[[ Source data, beginning ]]

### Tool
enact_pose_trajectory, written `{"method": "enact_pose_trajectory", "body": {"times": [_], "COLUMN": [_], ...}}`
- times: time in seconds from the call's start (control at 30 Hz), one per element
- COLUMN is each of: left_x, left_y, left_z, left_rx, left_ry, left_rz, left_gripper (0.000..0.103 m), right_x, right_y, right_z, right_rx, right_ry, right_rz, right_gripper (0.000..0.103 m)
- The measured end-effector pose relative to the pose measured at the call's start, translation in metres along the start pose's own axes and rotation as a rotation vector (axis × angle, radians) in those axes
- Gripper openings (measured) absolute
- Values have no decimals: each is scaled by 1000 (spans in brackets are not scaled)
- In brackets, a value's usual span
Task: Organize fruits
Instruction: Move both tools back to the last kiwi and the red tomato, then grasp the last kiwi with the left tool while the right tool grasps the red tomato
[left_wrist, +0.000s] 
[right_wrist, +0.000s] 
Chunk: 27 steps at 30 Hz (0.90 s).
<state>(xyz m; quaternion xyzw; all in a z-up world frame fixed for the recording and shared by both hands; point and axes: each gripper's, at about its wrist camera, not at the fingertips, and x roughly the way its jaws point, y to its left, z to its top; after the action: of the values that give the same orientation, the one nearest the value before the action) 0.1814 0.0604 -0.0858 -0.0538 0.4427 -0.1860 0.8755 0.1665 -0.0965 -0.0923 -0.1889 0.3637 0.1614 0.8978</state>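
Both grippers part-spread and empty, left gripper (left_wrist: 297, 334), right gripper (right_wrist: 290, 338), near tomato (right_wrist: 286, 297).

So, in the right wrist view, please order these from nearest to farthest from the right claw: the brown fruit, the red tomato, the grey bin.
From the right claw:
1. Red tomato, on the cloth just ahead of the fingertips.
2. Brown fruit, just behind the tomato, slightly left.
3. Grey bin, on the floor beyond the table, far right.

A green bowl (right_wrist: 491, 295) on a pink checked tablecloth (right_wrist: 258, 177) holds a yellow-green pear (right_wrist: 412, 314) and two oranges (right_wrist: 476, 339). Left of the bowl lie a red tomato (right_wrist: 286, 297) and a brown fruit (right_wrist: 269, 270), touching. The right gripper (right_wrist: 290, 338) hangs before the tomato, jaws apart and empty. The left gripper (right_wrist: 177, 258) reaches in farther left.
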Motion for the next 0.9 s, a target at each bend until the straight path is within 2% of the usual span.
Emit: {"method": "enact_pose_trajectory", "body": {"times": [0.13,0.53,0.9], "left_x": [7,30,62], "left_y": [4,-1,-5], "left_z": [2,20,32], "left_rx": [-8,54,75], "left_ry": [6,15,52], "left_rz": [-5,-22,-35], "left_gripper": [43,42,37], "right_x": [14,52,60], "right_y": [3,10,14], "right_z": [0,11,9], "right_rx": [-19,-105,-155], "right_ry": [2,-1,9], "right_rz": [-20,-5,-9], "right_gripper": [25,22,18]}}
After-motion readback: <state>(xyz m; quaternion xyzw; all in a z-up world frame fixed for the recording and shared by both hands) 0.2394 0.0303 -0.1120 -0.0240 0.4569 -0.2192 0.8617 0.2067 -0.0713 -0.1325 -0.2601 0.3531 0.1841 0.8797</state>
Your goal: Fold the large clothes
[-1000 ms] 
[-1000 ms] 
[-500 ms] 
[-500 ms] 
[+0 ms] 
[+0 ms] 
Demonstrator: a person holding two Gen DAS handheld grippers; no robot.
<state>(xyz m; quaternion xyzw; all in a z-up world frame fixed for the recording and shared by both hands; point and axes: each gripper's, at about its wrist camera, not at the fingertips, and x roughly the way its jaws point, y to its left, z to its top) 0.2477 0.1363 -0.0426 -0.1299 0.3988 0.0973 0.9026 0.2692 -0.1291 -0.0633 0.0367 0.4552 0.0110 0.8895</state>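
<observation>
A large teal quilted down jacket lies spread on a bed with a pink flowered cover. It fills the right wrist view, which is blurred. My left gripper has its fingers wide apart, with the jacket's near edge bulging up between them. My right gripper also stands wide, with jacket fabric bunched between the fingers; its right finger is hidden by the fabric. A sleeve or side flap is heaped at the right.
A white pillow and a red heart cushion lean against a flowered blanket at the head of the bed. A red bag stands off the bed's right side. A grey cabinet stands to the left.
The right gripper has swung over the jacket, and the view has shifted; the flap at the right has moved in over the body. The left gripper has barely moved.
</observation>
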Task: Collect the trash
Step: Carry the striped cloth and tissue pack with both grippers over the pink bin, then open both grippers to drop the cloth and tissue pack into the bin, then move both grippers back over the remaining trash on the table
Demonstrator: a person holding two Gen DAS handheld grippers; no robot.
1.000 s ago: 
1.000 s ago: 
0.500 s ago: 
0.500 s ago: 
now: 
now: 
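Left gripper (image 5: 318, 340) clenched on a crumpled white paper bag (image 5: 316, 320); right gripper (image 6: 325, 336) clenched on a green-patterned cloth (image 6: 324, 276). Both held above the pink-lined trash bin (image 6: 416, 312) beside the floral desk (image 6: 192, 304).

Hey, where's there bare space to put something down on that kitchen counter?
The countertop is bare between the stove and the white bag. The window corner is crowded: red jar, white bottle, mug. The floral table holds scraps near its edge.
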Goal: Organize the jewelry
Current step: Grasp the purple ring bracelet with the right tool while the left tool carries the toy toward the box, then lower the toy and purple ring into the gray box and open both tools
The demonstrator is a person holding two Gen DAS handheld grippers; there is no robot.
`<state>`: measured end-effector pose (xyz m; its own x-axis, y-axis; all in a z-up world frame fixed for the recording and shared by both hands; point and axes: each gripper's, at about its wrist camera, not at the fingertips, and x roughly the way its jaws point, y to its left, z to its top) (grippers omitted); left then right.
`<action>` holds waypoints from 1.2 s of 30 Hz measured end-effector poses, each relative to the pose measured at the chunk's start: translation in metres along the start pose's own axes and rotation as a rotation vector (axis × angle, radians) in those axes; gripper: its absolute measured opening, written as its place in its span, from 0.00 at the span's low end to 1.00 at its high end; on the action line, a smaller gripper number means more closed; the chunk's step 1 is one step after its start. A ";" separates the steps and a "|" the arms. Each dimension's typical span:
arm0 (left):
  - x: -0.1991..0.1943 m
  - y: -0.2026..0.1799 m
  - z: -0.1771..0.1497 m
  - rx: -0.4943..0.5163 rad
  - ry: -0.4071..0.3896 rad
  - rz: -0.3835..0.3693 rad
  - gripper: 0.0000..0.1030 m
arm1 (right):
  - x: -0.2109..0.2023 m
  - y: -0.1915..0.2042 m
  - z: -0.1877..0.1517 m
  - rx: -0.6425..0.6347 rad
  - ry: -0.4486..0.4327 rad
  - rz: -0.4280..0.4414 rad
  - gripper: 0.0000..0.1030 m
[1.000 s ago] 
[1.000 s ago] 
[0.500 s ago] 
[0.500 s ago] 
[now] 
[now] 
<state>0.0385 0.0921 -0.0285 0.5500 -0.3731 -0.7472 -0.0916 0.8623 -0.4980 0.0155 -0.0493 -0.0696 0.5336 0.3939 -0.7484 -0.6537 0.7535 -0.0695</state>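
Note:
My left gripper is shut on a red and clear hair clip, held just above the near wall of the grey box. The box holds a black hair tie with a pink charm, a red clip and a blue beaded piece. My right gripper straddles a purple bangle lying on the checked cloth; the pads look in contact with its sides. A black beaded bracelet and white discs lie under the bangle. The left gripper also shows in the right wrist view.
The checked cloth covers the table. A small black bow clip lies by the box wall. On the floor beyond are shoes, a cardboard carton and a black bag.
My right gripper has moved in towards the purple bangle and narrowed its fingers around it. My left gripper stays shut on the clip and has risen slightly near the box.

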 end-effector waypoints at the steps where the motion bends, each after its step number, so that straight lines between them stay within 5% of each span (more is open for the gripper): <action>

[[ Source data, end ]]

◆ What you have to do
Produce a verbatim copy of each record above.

◆ Answer box
### Tool
enact_pose_trajectory, written `{"method": "enact_pose_trajectory", "body": {"times": [_], "COLUMN": [_], ...}}`
- times: time in seconds from the call's start (control at 30 Hz), one per element
- COLUMN is each of: left_x, left_y, left_z, left_rx, left_ry, left_rz, left_gripper (0.000..0.103 m), right_x, right_y, right_z, right_rx, right_ry, right_rz, right_gripper (0.000..0.103 m)
- The measured end-effector pose relative to the pose measured at the call's start, translation in metres along the start pose's own axes and rotation as a rotation vector (axis × angle, radians) in those axes
- Gripper openings (measured) absolute
- Values have no decimals: each is scaled by 1000 (spans in brackets are not scaled)
- In brackets, a value's usual span
Task: Organize fruits
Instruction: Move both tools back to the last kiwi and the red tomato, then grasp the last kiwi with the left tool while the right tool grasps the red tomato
[left_wrist, +0.000s] 
[right_wrist, +0.000s] 
Chunk: 27 steps at 30 Hz (0.90 s).
<state>(xyz m; quaternion xyzw; all in a z-up world frame fixed for the recording and shared by both hands; point and axes: each gripper's, at about its wrist camera, not at the fingertips, and x roughly the way its jaws point, y to its left, z to its top; after the action: of the values that give the same orientation, the one nearest the value before the action) 0.1814 0.0604 -0.0858 -0.0538 0.4427 -0.1860 0.8755 0.1665 -0.0965 -0.0923 -0.1889 0.3637 0.1614 0.8978</state>
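Both grippers part-spread and empty, left gripper (left_wrist: 297, 334), right gripper (right_wrist: 290, 338), near tomato (right_wrist: 286, 297).

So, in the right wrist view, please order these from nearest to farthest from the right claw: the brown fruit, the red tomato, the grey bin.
From the right claw:
1. Red tomato, on the cloth just ahead of the fingertips.
2. Brown fruit, just behind the tomato, slightly left.
3. Grey bin, on the floor beyond the table, far right.

A green bowl (right_wrist: 491, 295) on a pink checked tablecloth (right_wrist: 258, 177) holds a yellow-green pear (right_wrist: 412, 314) and two oranges (right_wrist: 476, 339). Left of the bowl lie a red tomato (right_wrist: 286, 297) and a brown fruit (right_wrist: 269, 270), touching. The right gripper (right_wrist: 290, 338) hangs before the tomato, jaws apart and empty. The left gripper (right_wrist: 177, 258) reaches in farther left.
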Motion for the next 0.9 s, a target at each bend until the straight path is within 2% of the usual span.
Emit: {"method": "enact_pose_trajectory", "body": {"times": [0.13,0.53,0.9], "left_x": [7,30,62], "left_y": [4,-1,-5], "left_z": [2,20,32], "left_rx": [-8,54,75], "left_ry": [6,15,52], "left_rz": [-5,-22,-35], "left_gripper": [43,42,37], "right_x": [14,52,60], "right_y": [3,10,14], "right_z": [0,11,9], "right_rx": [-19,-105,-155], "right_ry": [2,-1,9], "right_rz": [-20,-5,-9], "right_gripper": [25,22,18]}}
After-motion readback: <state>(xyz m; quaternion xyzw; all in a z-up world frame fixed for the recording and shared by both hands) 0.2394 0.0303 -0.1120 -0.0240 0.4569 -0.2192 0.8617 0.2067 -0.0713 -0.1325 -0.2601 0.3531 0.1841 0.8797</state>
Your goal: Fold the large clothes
[-1000 ms] 
[-1000 ms] 
[-500 ms] 
[-500 ms] 
[+0 ms] 
[+0 ms] 
Demonstrator: a person holding two Gen DAS handheld grippers; no robot.
<state>(xyz m; quaternion xyzw; all in a z-up world frame fixed for the recording and shared by both hands; point and axes: each gripper's, at about its wrist camera, not at the fingertips, and x roughly the way its jaws point, y to its left, z to its top) 0.2477 0.1363 -0.0426 -0.1299 0.3988 0.0973 0.9026 0.2692 -0.1291 -0.0633 0.0367 0.4552 0.0110 0.8895</state>
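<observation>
A large teal quilted down jacket lies spread on a bed with a pink flowered cover. It fills the right wrist view, which is blurred. My left gripper has its fingers wide apart, with the jacket's near edge bulging up between them. My right gripper also stands wide, with jacket fabric bunched between the fingers; its right finger is hidden by the fabric. A sleeve or side flap is heaped at the right.
A white pillow and a red heart cushion lean against a flowered blanket at the head of the bed. A red bag stands off the bed's right side. A grey cabinet stands to the left.
The right gripper has swung over the jacket, and the view has shifted; the flap at the right has moved in over the body. The left gripper has barely moved.
</observation>
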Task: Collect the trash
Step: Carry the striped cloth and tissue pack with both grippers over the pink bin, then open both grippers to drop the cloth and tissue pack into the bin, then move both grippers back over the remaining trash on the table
Demonstrator: a person holding two Gen DAS handheld grippers; no robot.
1.000 s ago: 
1.000 s ago: 
0.500 s ago: 
0.500 s ago: 
now: 
now: 
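Left gripper (image 5: 318, 340) clenched on a crumpled white paper bag (image 5: 316, 320); right gripper (image 6: 325, 336) clenched on a green-patterned cloth (image 6: 324, 276). Both held above the pink-lined trash bin (image 6: 416, 312) beside the floral desk (image 6: 192, 304).

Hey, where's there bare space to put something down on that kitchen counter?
The countertop is bare between the stove and the white bag. The window corner is crowded: red jar, white bottle, mug. The floral table holds scraps near its edge.
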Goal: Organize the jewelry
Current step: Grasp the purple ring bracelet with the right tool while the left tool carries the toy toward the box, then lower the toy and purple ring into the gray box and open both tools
The demonstrator is a person holding two Gen DAS handheld grippers; there is no robot.
`<state>`: measured end-effector pose (xyz m; its own x-axis, y-axis; all in a z-up world frame fixed for the recording and shared by both hands; point and axes: each gripper's, at about its wrist camera, not at the fingertips, and x roughly the way its jaws point, y to its left, z to its top) (grippers omitted); left then right.
`<action>` holds waypoints from 1.2 s of 30 Hz measured end-effector poses, each relative to the pose measured at the chunk's start: translation in metres along the start pose's own axes and rotation as a rotation vector (axis × angle, radians) in those axes; gripper: its absolute measured opening, written as its place in its span, from 0.00 at the span's low end to 1.00 at its high end; on the action line, a smaller gripper number means more closed; the chunk's step 1 is one step after its start. A ";" separates the steps and a "|" the arms. Each dimension's typical span:
arm0 (left):
  - x: -0.1991..0.1943 m
  - y: -0.2026..0.1799 m
  - z: -0.1771..0.1497 m
  - rx: -0.4943..0.5163 rad
  - ry: -0.4071..0.3896 rad
  - rz: -0.3835..0.3693 rad
  - gripper: 0.0000..0.1030 m
arm1 (right):
  - x: -0.2109..0.2023 m
  - y: -0.1915..0.2042 m
  - z: -0.1877..0.1517 m
  - rx: -0.6425..0.6347 rad
  - ry: -0.4486..0.4327 rad
  - rz: -0.4280..0.4414 rad
  - gripper: 0.0000..0.1030 m
[1.000 s ago] 
[1.000 s ago] 
[0.500 s ago] 
[0.500 s ago] 
[now] 
[now] 
<state>0.0385 0.0921 -0.0285 0.5500 -0.3731 -0.7472 -0.0916 0.8623 -0.4980 0.0155 -0.0493 -0.0696 0.5336 0.3939 -0.7484 -0.6537 0.7535 -0.0695</state>
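Note:
My left gripper is shut on a red and clear hair clip, held just above the near wall of the grey box. The box holds a black hair tie with a pink charm, a red clip and a blue beaded piece. My right gripper straddles a purple bangle lying on the checked cloth; the pads look in contact with its sides. A black beaded bracelet and white discs lie under the bangle. The left gripper also shows in the right wrist view.
The checked cloth covers the table. A small black bow clip lies by the box wall. On the floor beyond are shoes, a cardboard carton and a black bag.
My right gripper has moved in towards the purple bangle and narrowed its fingers around it. My left gripper stays shut on the clip and has risen slightly near the box.
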
 end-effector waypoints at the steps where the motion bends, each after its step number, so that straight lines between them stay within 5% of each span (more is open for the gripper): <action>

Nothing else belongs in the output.